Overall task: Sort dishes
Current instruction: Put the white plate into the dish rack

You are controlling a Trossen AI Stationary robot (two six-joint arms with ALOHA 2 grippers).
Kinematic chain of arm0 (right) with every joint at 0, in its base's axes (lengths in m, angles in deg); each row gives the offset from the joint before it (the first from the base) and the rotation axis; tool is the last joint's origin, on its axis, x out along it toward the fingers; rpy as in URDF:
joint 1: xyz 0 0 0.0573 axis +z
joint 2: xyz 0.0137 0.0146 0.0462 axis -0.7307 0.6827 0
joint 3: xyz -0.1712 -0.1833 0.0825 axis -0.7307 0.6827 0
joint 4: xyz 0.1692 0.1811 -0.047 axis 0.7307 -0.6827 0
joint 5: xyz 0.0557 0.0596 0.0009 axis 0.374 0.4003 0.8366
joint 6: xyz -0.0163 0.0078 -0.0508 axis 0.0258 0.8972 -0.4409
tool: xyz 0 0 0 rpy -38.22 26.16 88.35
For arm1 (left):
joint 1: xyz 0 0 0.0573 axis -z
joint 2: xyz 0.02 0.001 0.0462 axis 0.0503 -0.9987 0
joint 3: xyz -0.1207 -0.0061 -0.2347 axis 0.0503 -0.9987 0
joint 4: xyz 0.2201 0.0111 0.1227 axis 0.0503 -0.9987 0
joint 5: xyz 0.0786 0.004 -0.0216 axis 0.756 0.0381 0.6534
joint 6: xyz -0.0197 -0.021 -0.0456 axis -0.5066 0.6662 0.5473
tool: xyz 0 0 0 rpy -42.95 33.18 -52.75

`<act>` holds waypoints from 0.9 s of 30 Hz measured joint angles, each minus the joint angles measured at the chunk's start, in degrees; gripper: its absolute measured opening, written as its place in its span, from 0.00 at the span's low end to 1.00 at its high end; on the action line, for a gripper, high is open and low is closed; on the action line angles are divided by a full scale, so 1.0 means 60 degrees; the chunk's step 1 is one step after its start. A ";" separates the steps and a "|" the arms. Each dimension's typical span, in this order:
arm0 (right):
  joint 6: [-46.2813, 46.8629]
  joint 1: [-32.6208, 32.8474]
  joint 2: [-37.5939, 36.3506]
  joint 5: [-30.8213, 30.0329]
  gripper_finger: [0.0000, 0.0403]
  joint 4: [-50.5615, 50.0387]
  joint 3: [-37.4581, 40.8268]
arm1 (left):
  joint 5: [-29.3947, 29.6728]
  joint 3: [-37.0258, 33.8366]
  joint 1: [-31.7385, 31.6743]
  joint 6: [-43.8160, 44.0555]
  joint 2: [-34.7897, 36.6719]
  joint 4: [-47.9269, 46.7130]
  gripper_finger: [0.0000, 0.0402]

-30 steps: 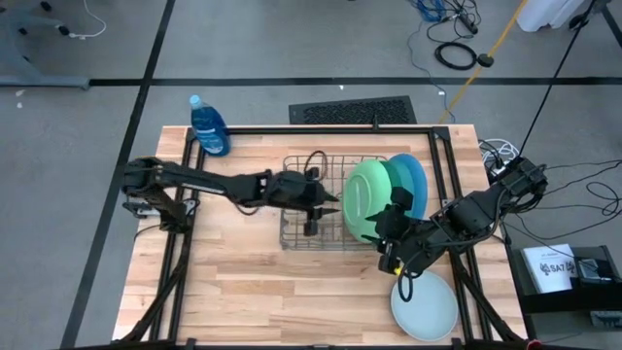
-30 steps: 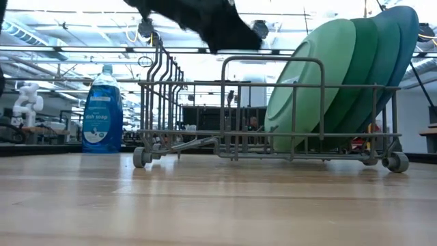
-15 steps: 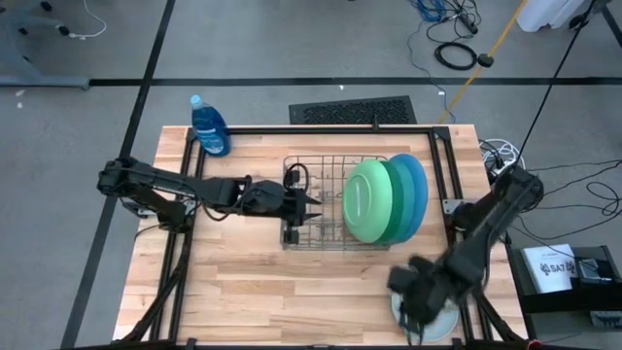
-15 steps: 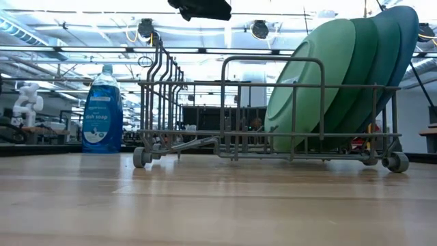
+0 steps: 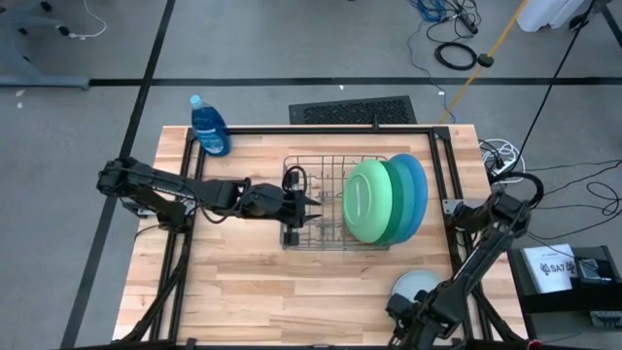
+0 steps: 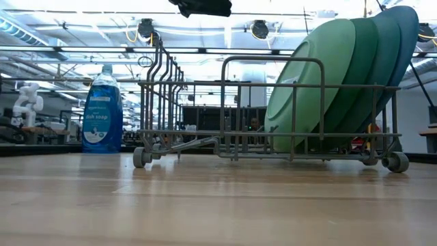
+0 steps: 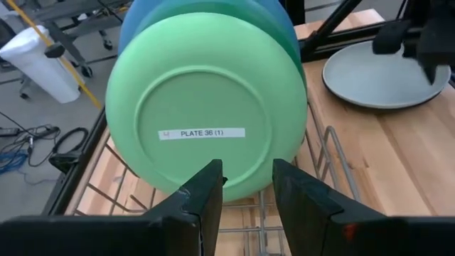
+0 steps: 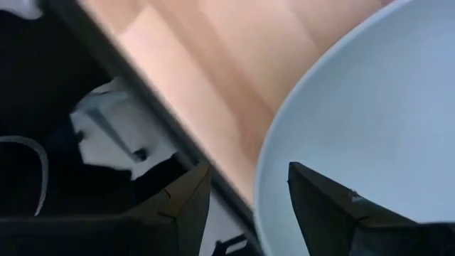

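The wooden desk [image 5: 243, 282] carries a grey wire rack [image 5: 316, 209] at its middle. 3 plates lean on edge at its right end: light green plate [image 5: 367, 199], teal plate [image 5: 397, 199], blue plate [image 5: 416, 190]. A pale mint plate [image 5: 416, 285] lies flat at the near right corner. The left gripper [image 7: 245, 188], partly open and empty, hovers over the rack facing the light green plate. The right gripper [image 8: 245, 195], partly open and empty, hangs over the mint plate's rim.

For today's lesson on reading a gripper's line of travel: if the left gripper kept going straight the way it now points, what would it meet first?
The left gripper, fingers apart and empty over the wire rack, points at the light green plate standing at the front of the stack. It would probably meet that plate's labelled underside first, though the gap is hard to judge.
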 joint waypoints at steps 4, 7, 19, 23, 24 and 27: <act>0.0272 -0.0007 0.0394 0.0013 0.45 0.0185 0.0000 | 0.0004 0.0000 0.0017 0.0000 0.0000 0.0000 0.32; 0.0534 -0.0007 0.0541 0.0021 0.43 0.0134 0.0000 | 0.0004 0.0000 0.0017 -0.0004 0.0000 -0.0004 0.32; 0.0543 -0.0007 0.0532 0.0051 0.03 0.0111 -0.0081 | 0.0000 0.0000 0.0017 0.0000 0.0000 -0.0023 0.32; 0.0258 -0.0007 0.0568 0.0091 0.04 -0.0323 -0.0479 | 0.0000 0.0000 0.0017 0.0000 0.0000 -0.0040 0.32; 0.0206 -0.0007 0.0568 0.0090 0.04 -0.0541 -0.0639 | 0.0000 0.0000 0.0017 0.0000 0.0000 -0.0039 0.32; 0.0084 -0.0007 0.0568 0.0067 0.01 -0.1205 -0.1177 | 0.0000 0.0000 0.0017 0.0000 0.0000 -0.0036 0.32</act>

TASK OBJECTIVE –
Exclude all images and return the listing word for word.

EXPECTED OUTPUT –
Overall task: Sort dishes
Current instruction: Put the white plate into the dish rack

You are controlling a Trossen AI Stationary robot (two six-joint arms with ALOHA 2 grippers).
Kinematic chain of arm0 (right) with every joint at 0, in its base's axes (lengths in m, angles in deg); each row gives the offset from the joint before it (the first from the base) and the rotation axis; tool is the last joint's origin, on its axis, x out along it toward the fingers; rpy as in URDF:
joint 1: xyz 0 0 0.0573 axis +z
joint 2: xyz 0.0137 0.0146 0.0462 axis -0.7307 0.6827 0
joint 3: xyz -0.1712 -0.1833 0.0825 axis -0.7307 0.6827 0
joint 4: xyz 0.1692 0.1811 -0.047 axis 0.7307 -0.6827 0
joint 5: xyz 0.0557 0.0596 0.0009 axis 0.374 0.4003 0.8366
joint 6: xyz -0.0163 0.0078 -0.0508 axis 0.0258 0.8972 -0.4409
tool: xyz 0 0 0 rpy -38.22 26.16 88.35
For arm1 (left):
joint 1: xyz 0 0 0.0573 axis -z
joint 2: xyz 0.02 0.001 0.0462 axis 0.0503 -0.9987 0
joint 3: xyz -0.1207 -0.0061 -0.2347 axis 0.0503 -0.9987 0
joint 4: xyz 0.2201 0.0111 0.1227 axis 0.0503 -0.9987 0
joint 5: xyz 0.0786 0.004 -0.0216 axis 0.756 0.0381 0.6534
joint 6: xyz -0.0197 -0.021 -0.0456 axis -0.5066 0.6662 0.5473
tool: xyz 0 0 0 rpy -42.95 33.18 -52.75

`<act>` holds waypoints from 0.9 s of 30 Hz measured joint angles, each minus the joint angles measured at the chunk's start, in degrees; gripper: its absolute measured opening, written as its place in its span, from 0.00 at the span's low end to 1.00 at its high end; on the action line, for a gripper, high is open and low is closed; on the action line angles are divided by a full scale, so 1.0 means 60 degrees; the chunk's step 1 is one step after its start. A ";" separates the steps and a "|" the arms. Each dimension's typical span, in this order:
arm0 (right):
  joint 6: [-46.2813, 46.8629]
  joint 1: [-32.6208, 32.8474]
  joint 2: [-37.5939, 36.3506]
  joint 5: [-30.8213, 30.0329]
  gripper_finger: [0.0000, 0.0403]
  joint 4: [-50.5615, 50.0387]
  joint 3: [-37.4581, 40.8268]
arm1 (left):
  joint 5: [-29.3947, 29.6728]
  joint 3: [-37.0258, 33.8366]
  joint 1: [-31.7385, 31.6743]
  joint 6: [-43.8160, 44.0555]
  joint 2: [-34.7897, 36.6719]
  joint 4: [-47.9269, 46.7130]
  gripper_finger: [0.0000, 0.0402]

-30 steps: 
-30 steps: 
-15 steps: 
-15 steps: 
+0 steps: 
+0 steps: 
+0 steps: 
+0 steps: 

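The wooden desk [image 5: 243, 282] carries a grey wire rack [image 5: 316, 209] at its middle. 3 plates lean on edge at its right end: light green plate [image 5: 367, 199], teal plate [image 5: 397, 199], blue plate [image 5: 416, 190]. A pale mint plate [image 5: 416, 285] lies flat at the near right corner. The left gripper [image 7: 245, 188], partly open and empty, hovers over the rack facing the light green plate. The right gripper [image 8: 245, 195], partly open and empty, hangs over the mint plate's rim.

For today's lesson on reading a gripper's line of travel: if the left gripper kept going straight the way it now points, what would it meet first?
The left gripper, fingers apart and empty over the wire rack, points at the light green plate standing at the front of the stack. It would probably meet that plate's labelled underside first, though the gap is hard to judge.
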 joint waypoints at steps 4, 7, 19, 23, 24 and 27: <act>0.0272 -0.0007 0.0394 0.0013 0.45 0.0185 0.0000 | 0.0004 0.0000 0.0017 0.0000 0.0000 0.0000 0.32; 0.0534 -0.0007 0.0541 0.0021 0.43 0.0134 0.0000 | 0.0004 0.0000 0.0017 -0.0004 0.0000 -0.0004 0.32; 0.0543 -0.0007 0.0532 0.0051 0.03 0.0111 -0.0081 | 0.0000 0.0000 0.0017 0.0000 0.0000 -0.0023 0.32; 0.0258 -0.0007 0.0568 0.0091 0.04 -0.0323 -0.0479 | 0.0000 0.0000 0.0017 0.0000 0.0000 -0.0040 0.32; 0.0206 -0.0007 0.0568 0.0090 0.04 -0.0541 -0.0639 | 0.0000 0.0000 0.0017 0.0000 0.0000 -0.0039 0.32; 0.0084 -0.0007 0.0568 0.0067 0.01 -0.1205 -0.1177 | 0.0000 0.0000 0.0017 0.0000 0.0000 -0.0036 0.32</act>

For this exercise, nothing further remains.